CIUDAD DEL VATICANO (EFE). El papa Benedicto XVI repasó los males del mundo, desde las calamidades naturales hasta el hambre, las guerras y el terrorismo, durante el mensaje pascual con el que terminó los actos de Semana Santa. Joseph Ratzinger, sin embargo, no incluyó en la lista la pena de muerte ni tuvo un gesto especial para los miles de participantes de una marcha que concluyó en San Pedro, con la que pedían la moratoria del castigo capital en todo el mundo.

    Ante decenas de miles de fieles, peregrinos y turistas, Benedicto XVI celebró, en primer lugar, la Misa de Domingo de Resurrección en la plaza de San Pedro, adornada con flores regaladas por floricultores holandeses. Después, Ratzinger comenzó su mensaje pascual recordando que ayer se celebró en la tradición cristiana la resurrección de Jesús y habló del pasaje del Nuevo Testamento referido al encuentro entre Cristo y el incrédulo discípulo suyo Tomás.

REFLEXIÓN. “Cada uno de nosotros puede ser tentado por la incredulidad de Tomás. El dolor, el mal, las injusticias, la muerte, especialmente cuando afectan a los inocentes –por ejemplo, los niños víctimas de la guerra y del terrorismo, de las enfermedades y del hambre–, ¿no someten nuestra fe a dura prueba?”, reflexionó. Después hizo un catálogo de los males que afectan al mundo: “¡Cuantas heridas, cuanto dolor en el mundo! No faltan calamidades naturales y tragedias humanas”, como las ocurridas recientemente en Madagascar, las islas Salomón, América latina y otras regiones del mundo.
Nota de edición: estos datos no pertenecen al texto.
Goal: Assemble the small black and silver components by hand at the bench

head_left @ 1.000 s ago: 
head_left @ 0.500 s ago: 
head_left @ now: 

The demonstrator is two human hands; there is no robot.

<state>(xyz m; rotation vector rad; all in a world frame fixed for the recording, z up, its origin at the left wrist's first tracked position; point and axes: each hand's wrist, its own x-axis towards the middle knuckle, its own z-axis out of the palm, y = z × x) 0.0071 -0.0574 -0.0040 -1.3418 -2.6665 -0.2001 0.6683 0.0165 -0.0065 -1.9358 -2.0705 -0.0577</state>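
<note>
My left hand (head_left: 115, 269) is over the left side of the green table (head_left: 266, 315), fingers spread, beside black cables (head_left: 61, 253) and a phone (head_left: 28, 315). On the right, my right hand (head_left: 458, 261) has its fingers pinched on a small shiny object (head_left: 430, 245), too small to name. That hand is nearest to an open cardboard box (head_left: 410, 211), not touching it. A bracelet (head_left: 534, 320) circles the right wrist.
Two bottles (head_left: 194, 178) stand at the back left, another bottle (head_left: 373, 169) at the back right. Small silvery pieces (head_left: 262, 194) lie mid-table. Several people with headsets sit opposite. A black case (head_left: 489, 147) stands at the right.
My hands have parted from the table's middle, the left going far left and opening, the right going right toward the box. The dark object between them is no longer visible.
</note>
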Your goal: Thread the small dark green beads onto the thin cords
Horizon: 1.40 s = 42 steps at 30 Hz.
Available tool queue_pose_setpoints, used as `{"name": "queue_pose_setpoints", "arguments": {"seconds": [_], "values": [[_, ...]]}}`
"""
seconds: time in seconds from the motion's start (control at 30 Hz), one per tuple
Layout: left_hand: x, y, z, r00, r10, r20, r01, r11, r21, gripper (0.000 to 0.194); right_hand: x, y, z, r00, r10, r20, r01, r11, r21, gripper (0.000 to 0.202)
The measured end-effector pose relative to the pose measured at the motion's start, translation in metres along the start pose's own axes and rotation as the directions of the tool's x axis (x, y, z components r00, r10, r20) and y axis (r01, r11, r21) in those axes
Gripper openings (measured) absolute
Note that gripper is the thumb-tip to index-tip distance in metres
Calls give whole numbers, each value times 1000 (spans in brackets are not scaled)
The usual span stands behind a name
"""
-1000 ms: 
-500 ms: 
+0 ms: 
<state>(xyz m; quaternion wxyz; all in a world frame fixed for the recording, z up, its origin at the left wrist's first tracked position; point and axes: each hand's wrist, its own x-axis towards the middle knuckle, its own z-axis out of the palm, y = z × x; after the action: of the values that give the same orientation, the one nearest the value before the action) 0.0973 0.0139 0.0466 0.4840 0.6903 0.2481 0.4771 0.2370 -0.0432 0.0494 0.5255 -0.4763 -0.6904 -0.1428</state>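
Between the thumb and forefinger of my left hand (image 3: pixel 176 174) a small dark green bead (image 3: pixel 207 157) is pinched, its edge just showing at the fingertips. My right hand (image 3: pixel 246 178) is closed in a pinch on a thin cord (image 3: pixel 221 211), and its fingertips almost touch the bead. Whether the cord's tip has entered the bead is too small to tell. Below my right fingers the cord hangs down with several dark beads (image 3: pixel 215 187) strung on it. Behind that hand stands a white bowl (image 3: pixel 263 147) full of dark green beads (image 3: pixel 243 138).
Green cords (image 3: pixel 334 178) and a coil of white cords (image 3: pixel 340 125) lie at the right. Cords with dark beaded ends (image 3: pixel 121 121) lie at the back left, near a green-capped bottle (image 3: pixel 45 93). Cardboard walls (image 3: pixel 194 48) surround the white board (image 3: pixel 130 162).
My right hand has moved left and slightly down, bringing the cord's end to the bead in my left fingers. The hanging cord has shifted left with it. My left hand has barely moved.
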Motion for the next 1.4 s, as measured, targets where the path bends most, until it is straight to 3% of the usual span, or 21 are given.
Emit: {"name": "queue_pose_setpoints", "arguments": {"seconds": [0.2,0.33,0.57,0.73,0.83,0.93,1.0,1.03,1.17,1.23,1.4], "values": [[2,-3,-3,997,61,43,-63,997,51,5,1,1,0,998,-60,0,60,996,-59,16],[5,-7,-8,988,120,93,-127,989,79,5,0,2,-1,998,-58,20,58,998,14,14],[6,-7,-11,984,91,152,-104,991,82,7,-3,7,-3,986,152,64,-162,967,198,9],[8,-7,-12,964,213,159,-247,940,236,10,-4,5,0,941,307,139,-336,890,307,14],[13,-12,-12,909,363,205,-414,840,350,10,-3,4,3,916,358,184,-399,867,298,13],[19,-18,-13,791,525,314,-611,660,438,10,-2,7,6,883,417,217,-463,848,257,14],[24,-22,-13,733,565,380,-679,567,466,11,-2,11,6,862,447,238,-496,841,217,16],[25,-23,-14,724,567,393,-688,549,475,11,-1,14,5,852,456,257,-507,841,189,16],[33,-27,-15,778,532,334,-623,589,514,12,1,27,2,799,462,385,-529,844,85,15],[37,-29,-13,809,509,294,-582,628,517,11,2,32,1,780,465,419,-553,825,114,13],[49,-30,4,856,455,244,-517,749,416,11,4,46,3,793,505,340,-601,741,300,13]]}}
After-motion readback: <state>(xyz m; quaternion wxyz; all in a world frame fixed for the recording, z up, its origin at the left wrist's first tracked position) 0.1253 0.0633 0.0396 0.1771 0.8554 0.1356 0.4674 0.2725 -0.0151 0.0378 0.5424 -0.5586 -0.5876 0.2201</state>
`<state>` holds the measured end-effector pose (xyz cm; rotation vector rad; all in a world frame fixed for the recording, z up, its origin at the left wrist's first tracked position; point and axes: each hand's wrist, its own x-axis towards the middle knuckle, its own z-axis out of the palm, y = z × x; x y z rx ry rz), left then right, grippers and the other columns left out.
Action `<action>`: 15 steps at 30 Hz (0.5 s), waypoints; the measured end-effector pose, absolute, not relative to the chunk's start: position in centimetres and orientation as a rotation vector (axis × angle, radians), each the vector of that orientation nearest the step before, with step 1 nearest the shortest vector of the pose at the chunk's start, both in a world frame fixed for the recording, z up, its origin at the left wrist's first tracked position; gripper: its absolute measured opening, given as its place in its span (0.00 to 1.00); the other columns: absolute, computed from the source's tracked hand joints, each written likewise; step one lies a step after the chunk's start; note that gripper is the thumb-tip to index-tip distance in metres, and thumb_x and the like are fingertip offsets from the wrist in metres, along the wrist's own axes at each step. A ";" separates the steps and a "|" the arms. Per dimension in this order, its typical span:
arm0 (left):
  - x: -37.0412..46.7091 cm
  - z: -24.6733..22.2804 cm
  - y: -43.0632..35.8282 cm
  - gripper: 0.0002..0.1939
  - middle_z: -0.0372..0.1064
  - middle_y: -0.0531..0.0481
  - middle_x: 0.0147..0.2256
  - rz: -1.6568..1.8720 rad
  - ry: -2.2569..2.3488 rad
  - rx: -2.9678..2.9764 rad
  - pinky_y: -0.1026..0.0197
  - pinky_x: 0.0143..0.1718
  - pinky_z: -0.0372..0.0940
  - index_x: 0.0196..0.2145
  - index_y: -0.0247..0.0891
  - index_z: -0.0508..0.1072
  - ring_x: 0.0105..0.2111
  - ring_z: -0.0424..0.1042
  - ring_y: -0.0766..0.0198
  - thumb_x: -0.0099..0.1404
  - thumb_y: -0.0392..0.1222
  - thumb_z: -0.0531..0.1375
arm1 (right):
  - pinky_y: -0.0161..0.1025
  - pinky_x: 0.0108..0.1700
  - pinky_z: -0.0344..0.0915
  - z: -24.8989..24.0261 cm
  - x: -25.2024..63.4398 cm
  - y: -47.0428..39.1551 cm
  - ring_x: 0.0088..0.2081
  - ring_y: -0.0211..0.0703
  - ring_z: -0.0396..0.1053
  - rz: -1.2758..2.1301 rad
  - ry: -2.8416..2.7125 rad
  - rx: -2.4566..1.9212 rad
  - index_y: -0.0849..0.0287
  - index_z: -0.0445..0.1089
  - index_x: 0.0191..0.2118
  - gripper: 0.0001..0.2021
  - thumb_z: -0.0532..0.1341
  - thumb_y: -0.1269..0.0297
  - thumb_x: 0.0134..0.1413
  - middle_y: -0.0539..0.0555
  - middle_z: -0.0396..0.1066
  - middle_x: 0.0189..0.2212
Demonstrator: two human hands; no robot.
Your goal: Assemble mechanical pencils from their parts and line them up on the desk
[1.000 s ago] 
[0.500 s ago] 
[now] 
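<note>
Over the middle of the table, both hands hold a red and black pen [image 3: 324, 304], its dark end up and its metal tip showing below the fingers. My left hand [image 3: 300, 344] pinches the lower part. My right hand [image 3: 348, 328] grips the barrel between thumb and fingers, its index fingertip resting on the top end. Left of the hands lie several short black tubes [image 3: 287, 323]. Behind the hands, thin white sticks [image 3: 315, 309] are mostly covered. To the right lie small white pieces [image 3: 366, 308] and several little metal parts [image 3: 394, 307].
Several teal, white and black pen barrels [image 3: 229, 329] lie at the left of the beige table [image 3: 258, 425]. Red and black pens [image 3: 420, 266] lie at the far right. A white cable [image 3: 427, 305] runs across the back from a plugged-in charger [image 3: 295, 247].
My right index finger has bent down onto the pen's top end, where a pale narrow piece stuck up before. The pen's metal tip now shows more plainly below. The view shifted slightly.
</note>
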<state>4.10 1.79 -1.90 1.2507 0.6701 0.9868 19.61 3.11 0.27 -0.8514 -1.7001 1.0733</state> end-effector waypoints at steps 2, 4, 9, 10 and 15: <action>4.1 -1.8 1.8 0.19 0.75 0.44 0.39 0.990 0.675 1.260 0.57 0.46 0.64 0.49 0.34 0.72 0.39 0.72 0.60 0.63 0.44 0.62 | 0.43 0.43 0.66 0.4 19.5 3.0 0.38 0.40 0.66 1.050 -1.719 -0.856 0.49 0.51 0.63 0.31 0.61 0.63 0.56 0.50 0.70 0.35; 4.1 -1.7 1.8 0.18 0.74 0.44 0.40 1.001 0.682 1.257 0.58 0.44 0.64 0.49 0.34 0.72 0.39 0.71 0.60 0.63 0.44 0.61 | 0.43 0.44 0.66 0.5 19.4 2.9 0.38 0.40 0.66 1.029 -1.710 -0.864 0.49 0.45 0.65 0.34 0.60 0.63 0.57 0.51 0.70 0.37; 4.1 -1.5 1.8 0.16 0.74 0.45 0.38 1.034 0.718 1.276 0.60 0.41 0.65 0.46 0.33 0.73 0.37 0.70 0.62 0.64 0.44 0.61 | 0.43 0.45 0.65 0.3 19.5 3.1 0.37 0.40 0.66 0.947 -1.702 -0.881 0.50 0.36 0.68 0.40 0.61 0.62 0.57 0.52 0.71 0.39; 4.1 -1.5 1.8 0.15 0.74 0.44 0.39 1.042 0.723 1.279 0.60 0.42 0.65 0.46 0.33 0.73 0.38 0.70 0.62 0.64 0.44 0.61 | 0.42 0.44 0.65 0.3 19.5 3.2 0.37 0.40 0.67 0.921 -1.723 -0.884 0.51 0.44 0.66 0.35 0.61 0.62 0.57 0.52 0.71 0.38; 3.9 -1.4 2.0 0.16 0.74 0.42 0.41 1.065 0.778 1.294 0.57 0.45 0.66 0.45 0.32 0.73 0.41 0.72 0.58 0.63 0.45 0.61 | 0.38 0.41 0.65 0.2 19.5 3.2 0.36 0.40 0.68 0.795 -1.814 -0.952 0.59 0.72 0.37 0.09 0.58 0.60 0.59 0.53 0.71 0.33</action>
    También citó el flagelo del hambre, las enfermedades incurables, el terrorismo, los secuestros de personas, el desprecio de la vida, la violación de los derechos humanos y la explotación de la persona. El pontífice entró luego en conflictos concretos y mostró su aprehensión por Darfur, en Sudán, por los choques y saqueos en la República del Congo y por la reanudación de los combates en Somalia. Además, mencionó la crisis de Zimbabwe y expresó que la única vía para superarla es la oración y el compromiso compartido por el bien común. Después, se trasladó a Asia y habló de la necesidad de paz y de reconciliación en Timor Este, en Sri Lanka y en Afganistán, marcado por una creciente inquietud e inestabilidad.

ESPERANZA. En Oriente Medio destacó las señales de esperanza en el diálogo entre Israel y la Autoridad Palestina, pero manifestó: “Por desgracia, nada positivo viene de Irak, ensangrentado por continuas matanzas, mientras huyen las poblaciones civiles”. Tras citar la situación de Líbano, afirmó no poder olvidar las dificultades que las comunidades cristianas afrontan cotidianamente y el éxodo de los cristianos de Oriente Medio. Después, el Papa impartió la bendición urbi et orbi (a la ciudad de Roma y a todo el mundo) en 62 idiomas, entre ellos, español y portugués. Al comenzar el mensaje, las agencias de noticias locales fijaban en cien mil el número de personas congregadas, cifra que elevaron luego a ciento veinte mil.